**What you have to do:** What appears from the first line of the data below through the line containing "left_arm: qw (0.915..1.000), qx", both included, should be copied exactly, and nothing else.

**Available data:**
____________

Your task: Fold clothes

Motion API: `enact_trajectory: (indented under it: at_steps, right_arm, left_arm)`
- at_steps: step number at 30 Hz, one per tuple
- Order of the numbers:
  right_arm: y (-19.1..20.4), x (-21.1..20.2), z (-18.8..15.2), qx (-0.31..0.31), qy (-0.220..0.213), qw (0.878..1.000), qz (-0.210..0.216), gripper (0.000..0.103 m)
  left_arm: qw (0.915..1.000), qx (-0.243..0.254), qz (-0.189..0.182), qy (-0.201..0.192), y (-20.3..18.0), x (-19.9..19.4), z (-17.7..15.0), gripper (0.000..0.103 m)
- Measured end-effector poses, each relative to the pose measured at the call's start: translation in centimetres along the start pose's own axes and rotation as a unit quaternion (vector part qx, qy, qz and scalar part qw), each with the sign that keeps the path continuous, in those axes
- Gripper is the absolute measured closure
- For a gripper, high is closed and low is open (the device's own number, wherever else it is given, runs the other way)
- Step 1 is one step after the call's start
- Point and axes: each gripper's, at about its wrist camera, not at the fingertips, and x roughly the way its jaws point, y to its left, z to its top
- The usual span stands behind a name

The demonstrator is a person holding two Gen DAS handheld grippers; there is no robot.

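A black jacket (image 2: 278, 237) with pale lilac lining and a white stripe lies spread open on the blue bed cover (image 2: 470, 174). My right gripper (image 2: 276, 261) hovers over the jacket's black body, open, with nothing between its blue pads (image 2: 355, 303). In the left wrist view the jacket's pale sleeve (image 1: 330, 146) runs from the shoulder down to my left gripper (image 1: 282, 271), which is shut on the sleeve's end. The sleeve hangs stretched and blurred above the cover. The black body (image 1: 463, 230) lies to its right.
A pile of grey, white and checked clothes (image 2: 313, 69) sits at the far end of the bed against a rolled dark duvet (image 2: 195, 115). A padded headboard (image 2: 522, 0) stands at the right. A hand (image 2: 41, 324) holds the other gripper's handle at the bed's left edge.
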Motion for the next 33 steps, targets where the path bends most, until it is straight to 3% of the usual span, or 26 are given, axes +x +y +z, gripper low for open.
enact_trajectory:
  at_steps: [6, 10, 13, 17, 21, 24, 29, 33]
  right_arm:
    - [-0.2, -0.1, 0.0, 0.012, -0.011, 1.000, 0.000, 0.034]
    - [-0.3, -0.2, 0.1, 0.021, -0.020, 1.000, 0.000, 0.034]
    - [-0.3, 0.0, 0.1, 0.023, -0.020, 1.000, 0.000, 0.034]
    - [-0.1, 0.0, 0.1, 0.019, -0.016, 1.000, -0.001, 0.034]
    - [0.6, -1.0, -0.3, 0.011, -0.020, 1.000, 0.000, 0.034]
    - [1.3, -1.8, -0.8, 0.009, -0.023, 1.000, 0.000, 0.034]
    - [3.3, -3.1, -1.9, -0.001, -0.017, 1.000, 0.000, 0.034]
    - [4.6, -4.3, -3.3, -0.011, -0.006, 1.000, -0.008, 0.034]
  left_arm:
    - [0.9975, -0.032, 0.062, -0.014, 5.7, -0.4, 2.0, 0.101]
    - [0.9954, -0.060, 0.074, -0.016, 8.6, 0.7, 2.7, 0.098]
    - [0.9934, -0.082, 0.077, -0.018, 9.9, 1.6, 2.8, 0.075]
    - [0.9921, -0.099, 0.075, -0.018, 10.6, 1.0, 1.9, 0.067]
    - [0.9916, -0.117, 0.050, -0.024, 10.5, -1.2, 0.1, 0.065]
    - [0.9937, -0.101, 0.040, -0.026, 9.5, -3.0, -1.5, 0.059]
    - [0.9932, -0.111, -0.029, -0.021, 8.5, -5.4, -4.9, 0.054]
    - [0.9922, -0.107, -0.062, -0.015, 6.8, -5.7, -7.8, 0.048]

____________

**Your solution:**
Your task: Fold clothes

Motion API: `enact_trajectory: (indented under it: at_steps, right_arm, left_arm)`
- at_steps: step number at 30 Hz, one per tuple
- Order of the numbers:
  right_arm: y (-19.1..20.4), x (-21.1..20.2), z (-18.8..15.2), qx (-0.31..0.31), qy (-0.220..0.213), qw (0.878..1.000), qz (-0.210..0.216), gripper (0.000..0.103 m)
  left_arm: qw (0.915..1.000), qx (-0.243..0.254), qz (-0.189..0.182), qy (-0.201..0.192), y (-20.3..18.0), x (-19.9..19.4), z (-17.7..15.0), gripper (0.000..0.103 m)

No more output is needed for this exercise.